IA não transa e não sente dor, então não ameaça a literatura, diz Ian McEwan
Conteudo
TLDR;
Porque, na visão de McEwan, a IA não possui experiência corporal nem vivências como dor, amor e luto que alimentam a criação literária, o que a torna produtora de prosa medíocre. McEwan não usa IA; embora curioso e cercado por quem a utiliza, afirma não ver utilidade pessoal para ela.

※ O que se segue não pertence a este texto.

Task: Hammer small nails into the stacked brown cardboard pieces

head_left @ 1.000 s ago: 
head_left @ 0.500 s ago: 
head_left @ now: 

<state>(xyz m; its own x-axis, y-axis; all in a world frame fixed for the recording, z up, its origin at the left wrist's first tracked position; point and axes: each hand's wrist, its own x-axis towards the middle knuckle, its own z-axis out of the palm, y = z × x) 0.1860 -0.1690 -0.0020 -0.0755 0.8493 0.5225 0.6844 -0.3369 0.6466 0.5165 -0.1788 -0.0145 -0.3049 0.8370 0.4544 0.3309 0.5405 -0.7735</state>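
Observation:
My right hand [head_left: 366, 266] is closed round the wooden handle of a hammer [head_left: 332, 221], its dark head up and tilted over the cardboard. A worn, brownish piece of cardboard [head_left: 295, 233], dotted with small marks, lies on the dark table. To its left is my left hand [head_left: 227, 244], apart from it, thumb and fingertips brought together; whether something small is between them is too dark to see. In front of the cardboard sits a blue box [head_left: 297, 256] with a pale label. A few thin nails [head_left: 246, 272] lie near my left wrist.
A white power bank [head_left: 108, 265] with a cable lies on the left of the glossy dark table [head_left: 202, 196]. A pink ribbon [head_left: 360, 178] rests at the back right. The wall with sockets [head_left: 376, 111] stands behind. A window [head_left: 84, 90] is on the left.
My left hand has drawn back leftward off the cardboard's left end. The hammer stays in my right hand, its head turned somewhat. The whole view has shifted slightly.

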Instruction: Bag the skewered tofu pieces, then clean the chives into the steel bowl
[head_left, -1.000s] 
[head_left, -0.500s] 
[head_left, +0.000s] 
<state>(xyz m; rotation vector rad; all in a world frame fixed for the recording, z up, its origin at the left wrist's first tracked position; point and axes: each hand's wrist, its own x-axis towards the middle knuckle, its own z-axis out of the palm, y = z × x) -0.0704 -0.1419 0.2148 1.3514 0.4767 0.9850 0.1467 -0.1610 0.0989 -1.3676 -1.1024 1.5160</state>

Reconhece que a IA terá impacto colossal e talvez consiga enganar em algum momento, mas insiste que, sem corpo e experiência humana, não compreenderá verdadeiramente as emoções essenciais à literatura.
Resumo
Ian McEwan, prestigiado romancista britânico prestes a completar 78 anos, retorna com "O que Podemos Saber", ambientado em 2119 e recebido como reconciliação com sua melhor forma; o livro segue Tom, um historiador da literatura que estuda o período de 1990 a 2030 em busca de um poema perdido de Francis Blundy, e usa essa investigação para discutir os limites do conhecimento histórico, das biografias e da memória — simbolizados também pela trajetória de Percy Greene, personagem com Alzheimer. McEwan projeta um futuro marcado pelo "Desarranjo" climático, inundações, guerras e escassez que interrompem a evolução tecnológica, mas mantém um pessimismo nuançado: apesar das catástrofes potenciais, há sinais de resiliência, como esforços de restauração ambiental, e o verdadeiro risco pode ser o desânimo coletivo. Ele analisa mudanças demográficas, o papel ambíguo da inteligência artificial — já usada como oráculo emocional por jovens, mas incapaz de experiência corpórea como dor ou amor — e afirma que, embora a IA produza prosa medíocre hoje, não substitui a vivência humana essencial à literatura. McEwan não usa IA, mostra curiosidade tecnofílica temperada por desconfiança, e defende a importância de entender o passado para encarar o futuro.